TASK INSTRUCTIONS - Repeat the listing that comes next, leaving nothing out and changing nothing.

+ + + + + + +

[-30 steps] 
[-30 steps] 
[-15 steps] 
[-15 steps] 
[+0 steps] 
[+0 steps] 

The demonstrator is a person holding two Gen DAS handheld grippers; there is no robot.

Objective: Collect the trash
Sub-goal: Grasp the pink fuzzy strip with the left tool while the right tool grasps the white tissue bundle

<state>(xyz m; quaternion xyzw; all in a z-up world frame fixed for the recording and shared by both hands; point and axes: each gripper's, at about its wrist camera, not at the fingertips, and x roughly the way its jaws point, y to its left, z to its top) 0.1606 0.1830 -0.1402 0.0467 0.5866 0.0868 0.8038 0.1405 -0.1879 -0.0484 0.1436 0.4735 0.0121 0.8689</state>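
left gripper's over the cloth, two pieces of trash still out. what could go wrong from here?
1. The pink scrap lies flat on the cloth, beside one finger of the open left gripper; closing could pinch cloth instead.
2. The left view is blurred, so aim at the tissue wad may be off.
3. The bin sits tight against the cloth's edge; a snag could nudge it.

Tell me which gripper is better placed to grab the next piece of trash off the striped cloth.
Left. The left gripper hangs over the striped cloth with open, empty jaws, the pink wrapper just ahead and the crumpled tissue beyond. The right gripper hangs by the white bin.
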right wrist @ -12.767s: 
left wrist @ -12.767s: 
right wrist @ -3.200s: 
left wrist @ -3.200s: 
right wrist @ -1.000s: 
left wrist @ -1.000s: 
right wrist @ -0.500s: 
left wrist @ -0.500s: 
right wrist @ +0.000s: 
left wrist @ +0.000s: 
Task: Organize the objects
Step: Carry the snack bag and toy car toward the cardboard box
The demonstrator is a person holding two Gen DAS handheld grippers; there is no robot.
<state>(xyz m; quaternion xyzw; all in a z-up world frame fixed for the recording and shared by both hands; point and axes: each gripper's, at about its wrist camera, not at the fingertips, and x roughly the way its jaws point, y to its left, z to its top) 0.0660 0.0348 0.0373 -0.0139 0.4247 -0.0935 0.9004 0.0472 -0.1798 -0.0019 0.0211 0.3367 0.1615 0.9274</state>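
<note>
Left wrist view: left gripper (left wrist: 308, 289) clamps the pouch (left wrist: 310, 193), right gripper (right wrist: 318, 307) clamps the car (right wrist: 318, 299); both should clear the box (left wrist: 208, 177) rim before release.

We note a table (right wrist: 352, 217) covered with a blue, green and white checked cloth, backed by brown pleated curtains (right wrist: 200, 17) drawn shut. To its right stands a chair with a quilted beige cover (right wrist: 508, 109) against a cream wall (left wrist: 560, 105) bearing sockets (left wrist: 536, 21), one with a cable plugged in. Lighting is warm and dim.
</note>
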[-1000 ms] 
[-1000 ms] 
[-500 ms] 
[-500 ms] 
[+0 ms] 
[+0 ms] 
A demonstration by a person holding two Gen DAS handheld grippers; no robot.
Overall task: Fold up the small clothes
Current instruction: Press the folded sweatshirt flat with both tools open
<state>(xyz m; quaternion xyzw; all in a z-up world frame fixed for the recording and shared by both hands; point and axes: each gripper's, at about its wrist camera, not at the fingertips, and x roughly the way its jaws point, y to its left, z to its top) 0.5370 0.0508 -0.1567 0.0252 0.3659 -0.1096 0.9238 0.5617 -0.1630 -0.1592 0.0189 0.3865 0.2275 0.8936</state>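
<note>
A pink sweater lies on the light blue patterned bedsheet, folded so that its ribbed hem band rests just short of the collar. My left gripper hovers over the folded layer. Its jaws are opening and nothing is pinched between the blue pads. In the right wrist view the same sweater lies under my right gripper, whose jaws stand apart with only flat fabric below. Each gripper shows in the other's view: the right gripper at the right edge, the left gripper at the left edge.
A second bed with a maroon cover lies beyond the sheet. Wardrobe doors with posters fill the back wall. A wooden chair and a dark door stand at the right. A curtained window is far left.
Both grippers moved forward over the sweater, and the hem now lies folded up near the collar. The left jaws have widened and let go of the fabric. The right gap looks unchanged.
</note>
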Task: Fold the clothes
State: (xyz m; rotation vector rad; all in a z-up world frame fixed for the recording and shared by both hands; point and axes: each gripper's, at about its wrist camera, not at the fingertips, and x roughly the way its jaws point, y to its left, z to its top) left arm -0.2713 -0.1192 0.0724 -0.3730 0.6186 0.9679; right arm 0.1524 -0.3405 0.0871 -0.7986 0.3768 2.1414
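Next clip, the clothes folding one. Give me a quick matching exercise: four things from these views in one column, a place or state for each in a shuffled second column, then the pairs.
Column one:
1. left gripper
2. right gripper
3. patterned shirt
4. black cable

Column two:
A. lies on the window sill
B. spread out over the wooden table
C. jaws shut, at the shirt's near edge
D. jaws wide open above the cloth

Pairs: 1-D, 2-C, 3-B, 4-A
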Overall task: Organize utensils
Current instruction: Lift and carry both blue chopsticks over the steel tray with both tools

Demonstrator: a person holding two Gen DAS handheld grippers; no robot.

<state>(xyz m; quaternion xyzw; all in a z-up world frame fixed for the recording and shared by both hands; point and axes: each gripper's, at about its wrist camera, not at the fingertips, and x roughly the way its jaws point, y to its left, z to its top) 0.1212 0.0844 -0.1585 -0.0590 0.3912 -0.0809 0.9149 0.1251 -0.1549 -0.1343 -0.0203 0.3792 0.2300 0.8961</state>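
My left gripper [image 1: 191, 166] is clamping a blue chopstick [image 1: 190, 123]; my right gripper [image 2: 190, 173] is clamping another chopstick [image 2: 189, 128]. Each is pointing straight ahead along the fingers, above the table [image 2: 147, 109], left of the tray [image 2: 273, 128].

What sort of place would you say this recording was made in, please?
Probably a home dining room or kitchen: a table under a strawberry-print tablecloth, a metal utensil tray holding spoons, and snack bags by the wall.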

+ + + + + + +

RESPONSE BELOW -
[-30 steps] 
[-30 steps] 
[-15 steps] 
[-15 steps] 
[+0 steps] 
[+0 steps] 

The demonstrator is a person holding two Gen DAS handheld grippers; there is no robot.

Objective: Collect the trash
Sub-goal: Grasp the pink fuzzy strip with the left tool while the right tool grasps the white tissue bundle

<state>(xyz m; quaternion xyzw; all in a z-up world frame fixed for the recording and shared by both hands; point and axes: each gripper's, at about its wrist camera, not at the fingertips, and x roughly the way its jaws point, y to its left, z to its top) 0.1606 0.1830 -0.1402 0.0467 0.5866 0.0868 0.8038 0.1405 -0.1879 -0.0484 0.1436 0.4735 0.0121 0.8689</state>
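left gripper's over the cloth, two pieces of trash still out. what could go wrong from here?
1. The pink scrap lies flat on the cloth, beside one finger of the open left gripper; closing could pinch cloth instead.
2. The left view is blurred, so aim at the tissue wad may be off.
3. The bin sits tight against the cloth's edge; a snag could nudge it.

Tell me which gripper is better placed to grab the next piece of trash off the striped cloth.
Left. The left gripper hangs over the striped cloth with open, empty jaws, the pink wrapper just ahead and the crumpled tissue beyond. The right gripper hangs by the white bin.
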right wrist @ -12.767s: 
left wrist @ -12.767s: 
right wrist @ -3.200s: 
left wrist @ -3.200s: 
right wrist @ -1.000s: 
left wrist @ -1.000s: 
right wrist @ -0.500s: 
left wrist @ -0.500s: 
right wrist @ +0.000s: 
left wrist @ +0.000s: 
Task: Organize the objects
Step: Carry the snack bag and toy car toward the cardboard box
The demonstrator is a person holding two Gen DAS handheld grippers; there is no robot.
<state>(xyz m; quaternion xyzw; all in a z-up world frame fixed for the recording and shared by both hands; point and axes: each gripper's, at about its wrist camera, not at the fingertips, and x roughly the way its jaws point, y to its left, z to its top) 0.0660 0.0348 0.0373 -0.0139 0.4247 -0.0935 0.9004 0.0472 -0.1798 -0.0019 0.0211 0.3367 0.1615 0.9274</state>
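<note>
Left wrist view: left gripper (left wrist: 308, 289) clamps the pouch (left wrist: 310, 193), right gripper (right wrist: 318, 307) clamps the car (right wrist: 318, 299); both should clear the box (left wrist: 208, 177) rim before release.

We note a table (right wrist: 352, 217) covered with a blue, green and white checked cloth, backed by brown pleated curtains (right wrist: 200, 17) drawn shut. To its right stands a chair with a quilted beige cover (right wrist: 508, 109) against a cream wall (left wrist: 560, 105) bearing sockets (left wrist: 536, 21), one with a cable plugged in. Lighting is warm and dim.
</note>
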[-1000 ms] 
[-1000 ms] 
[-500 ms] 
[-500 ms] 
[+0 ms] 
[+0 ms] 
A demonstration by a person holding two Gen DAS handheld grippers; no robot.
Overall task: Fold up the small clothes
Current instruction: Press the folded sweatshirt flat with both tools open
<state>(xyz m; quaternion xyzw; all in a z-up world frame fixed for the recording and shared by both hands; point and axes: each gripper's, at about its wrist camera, not at the fingertips, and x roughly the way its jaws point, y to its left, z to its top) 0.5370 0.0508 -0.1567 0.0252 0.3659 -0.1096 0.9238 0.5617 -0.1630 -0.1592 0.0189 0.3865 0.2275 0.8936</state>
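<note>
A pink sweater lies on the light blue patterned bedsheet, folded so that its ribbed hem band rests just short of the collar. My left gripper hovers over the folded layer. Its jaws are opening and nothing is pinched between the blue pads. In the right wrist view the same sweater lies under my right gripper, whose jaws stand apart with only flat fabric below. Each gripper shows in the other's view: the right gripper at the right edge, the left gripper at the left edge.
A second bed with a maroon cover lies beyond the sheet. Wardrobe doors with posters fill the back wall. A wooden chair and a dark door stand at the right. A curtained window is far left.
Both grippers moved forward over the sweater, and the hem now lies folded up near the collar. The left jaws have widened and let go of the fabric. The right gap looks unchanged.
</note>
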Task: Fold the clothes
State: (xyz m; rotation vector rad; all in a z-up world frame fixed for the recording and shared by both hands; point and axes: each gripper's, at about its wrist camera, not at the fingertips, and x roughly the way its jaws point, y to its left, z to its top) left arm -0.2713 -0.1192 0.0724 -0.3730 0.6186 0.9679; right arm 0.1524 -0.3405 0.0871 -0.7986 0.3768 2.1414
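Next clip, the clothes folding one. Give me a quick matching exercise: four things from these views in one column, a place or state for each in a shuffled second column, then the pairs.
Column one:
1. left gripper
2. right gripper
3. patterned shirt
4. black cable

Column two:
A. lies on the window sill
B. spread out over the wooden table
C. jaws shut, at the shirt's near edge
D. jaws wide open above the cloth

Pairs: 1-D, 2-C, 3-B, 4-A
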Overall task: Organize utensils
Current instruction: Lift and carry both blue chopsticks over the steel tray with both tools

Demonstrator: a person holding two Gen DAS handheld grippers; no robot.

<state>(xyz m; quaternion xyzw; all in a z-up world frame fixed for the recording and shared by both hands; point and axes: each gripper's, at about its wrist camera, not at the fingertips, and x roughly the way its jaws point, y to its left, z to its top) 0.1212 0.0844 -0.1585 -0.0590 0.3912 -0.0809 0.9149 0.1251 -0.1549 -0.1343 -0.0203 0.3792 0.2300 0.8961</state>
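My left gripper [image 1: 191, 166] is clamping a blue chopstick [image 1: 190, 123]; my right gripper [image 2: 190, 173] is clamping another chopstick [image 2: 189, 128]. Each is pointing straight ahead along the fingers, above the table [image 2: 147, 109], left of the tray [image 2: 273, 128].

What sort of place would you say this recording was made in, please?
Probably a home dining room or kitchen: a table under a strawberry-print tablecloth, a metal utensil tray holding spoons, and snack bags by the wall.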

That finishes the exercise.